Your goal. Which lines in the records below mention the word "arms"? Copy each one out.

Records for processing.
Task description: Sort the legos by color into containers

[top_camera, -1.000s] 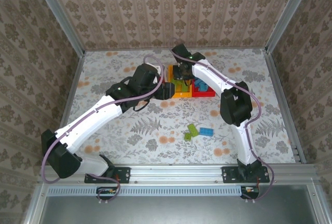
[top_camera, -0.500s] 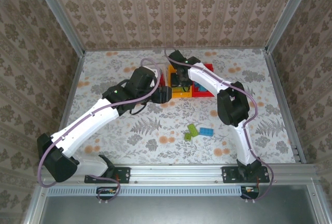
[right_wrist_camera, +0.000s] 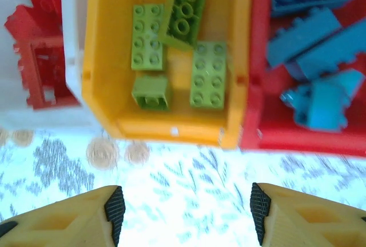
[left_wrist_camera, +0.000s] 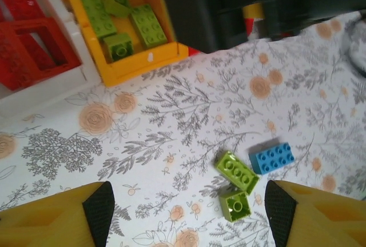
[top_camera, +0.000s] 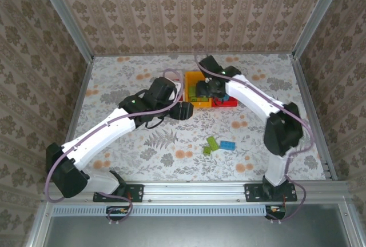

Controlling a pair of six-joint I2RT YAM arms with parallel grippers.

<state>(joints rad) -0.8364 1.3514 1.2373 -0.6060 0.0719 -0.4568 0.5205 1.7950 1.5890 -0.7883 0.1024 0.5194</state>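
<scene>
Three bins stand side by side at the back: a white bin [right_wrist_camera: 71,58] holding red bricks [right_wrist_camera: 37,70], an orange-yellow bin [right_wrist_camera: 171,127] holding several green bricks [right_wrist_camera: 209,75], and a red bin [right_wrist_camera: 297,138] holding blue bricks [right_wrist_camera: 311,41]. My right gripper [right_wrist_camera: 186,212] hangs open and empty over the table just in front of the orange-yellow bin [top_camera: 191,77]. My left gripper [left_wrist_camera: 189,207] is open and empty above the table. Below it lie two loose green bricks [left_wrist_camera: 237,171] [left_wrist_camera: 234,206] and a blue brick [left_wrist_camera: 273,158], which also lie mid-table in the top view [top_camera: 212,142] [top_camera: 227,144].
The floral tabletop [top_camera: 143,144] is walled by metal posts and patterned panels. My left arm [top_camera: 114,127] crosses from the near left toward the bins. My right arm [top_camera: 283,132] arcs over the right side. The right arm's dark wrist [left_wrist_camera: 229,7] is in the left wrist view.
My right arm's elbow has swung out to the right and its gripper has drawn back toward the bins' front. My left gripper has shifted slightly nearer.
</scene>
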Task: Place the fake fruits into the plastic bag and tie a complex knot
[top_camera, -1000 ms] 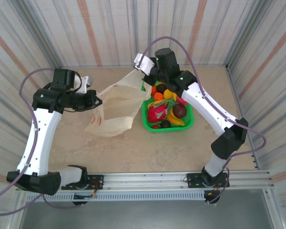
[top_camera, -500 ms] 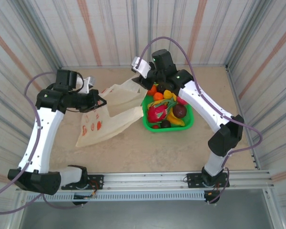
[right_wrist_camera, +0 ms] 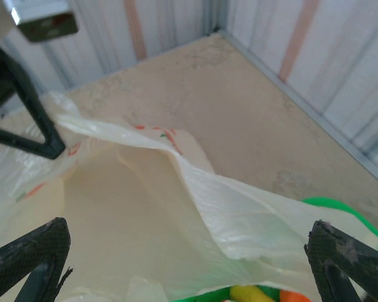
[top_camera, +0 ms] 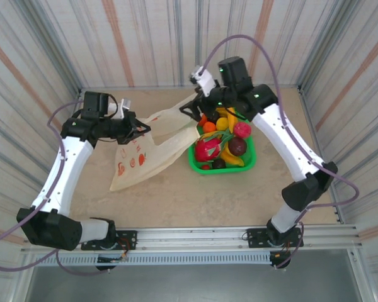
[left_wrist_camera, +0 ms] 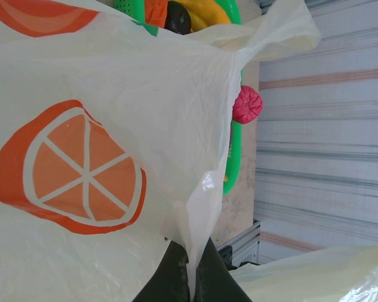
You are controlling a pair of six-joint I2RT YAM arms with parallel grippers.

Output of the task.
Controlling a pair of six-joint I2RT YAM arms with parallel grippers.
You are controlling a pair of six-joint I2RT YAM arms with parallel grippers.

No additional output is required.